(photo credit: WIKIMEDIA COMMONS/GILABRAND)
Turkish Film Week is currently running for the second time at the Jerusalem Cinematheque, and will run until June 24. In cooperation with the Van Leer Institute, it will present the best of contemporary Turkish cinema and will feature lectures that will illuminate the films and put them in the context of contemporary Turkish social and political life. The lectures will be in Hebrew.
There will also be Turkish film programs at the cinematheques in Tel Aviv, Herzliya and Holon.
“Despite its proximity to Israel, Turkey and its citizens receive little attention in the context of the cultural, artistic and social life of the country,” said Dr. Tsameret Levy-Daphny, the director of the Forum for Turkish Studies at the Van Leer Institute, who will be giving some of the lectures throughout the week. “The Turkish Film Week seeks to bring the Israeli viewer the finest Turkish cinema.”
The movies range from contemporary dramas to period pieces.
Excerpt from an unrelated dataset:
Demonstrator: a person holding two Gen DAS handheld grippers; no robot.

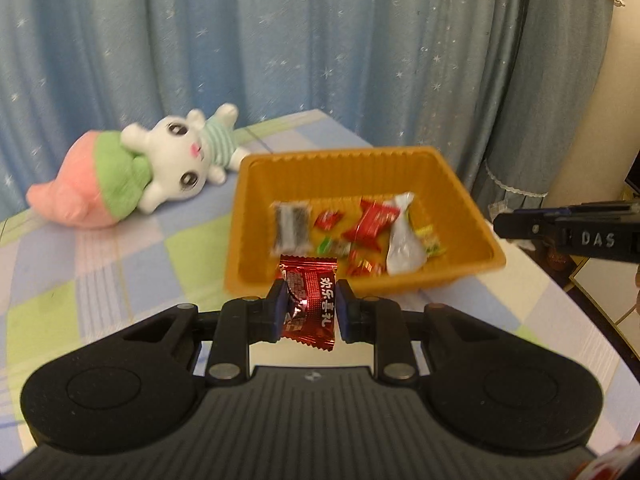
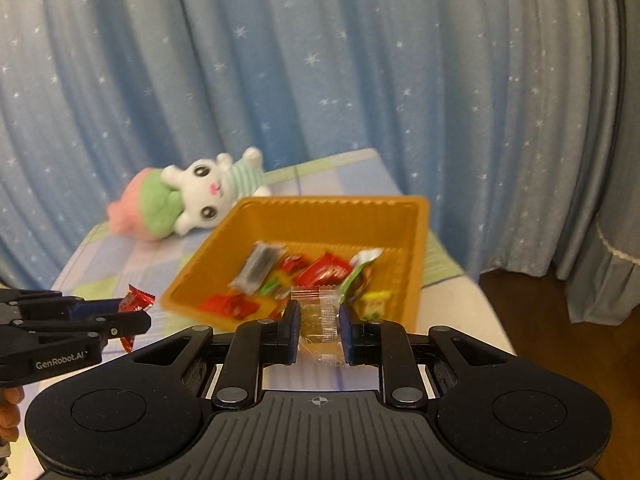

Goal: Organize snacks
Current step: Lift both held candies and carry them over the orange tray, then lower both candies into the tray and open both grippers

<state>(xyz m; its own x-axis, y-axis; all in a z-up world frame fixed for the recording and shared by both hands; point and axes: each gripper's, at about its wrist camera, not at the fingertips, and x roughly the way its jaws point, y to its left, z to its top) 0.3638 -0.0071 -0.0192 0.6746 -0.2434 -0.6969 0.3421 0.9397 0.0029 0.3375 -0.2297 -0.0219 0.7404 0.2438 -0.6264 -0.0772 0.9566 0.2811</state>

It will include the latest film from Turkey’s most acclaimed director, Nuri Bilge Ceylan: The Wild Pear Tree, the story of a novelist who returns to his troubled home in a small town and has to cope with his father’s gambling habit.
Jill Nicholl’s documentary about the Nobel Prize-winning novelist, Orhan Pamuk – titled Orhan Pamuk: A Strange Mind – will be included in the program.
Other films include Ayla: The Daughter of War, a drama by Can Ulkay about a Turkish army officer sent to the UN’s task force during the Korean War who forms a bond with an orphaned Korean child he meets; Süleyman Arda Eminçe’s The Element of Crime, a fast-paced thriller about government efforts to control dissent; and Saf, Ali Vatansever’s look at how residents of a poor neighborhood in Istanbul are pushed out by real estate developers.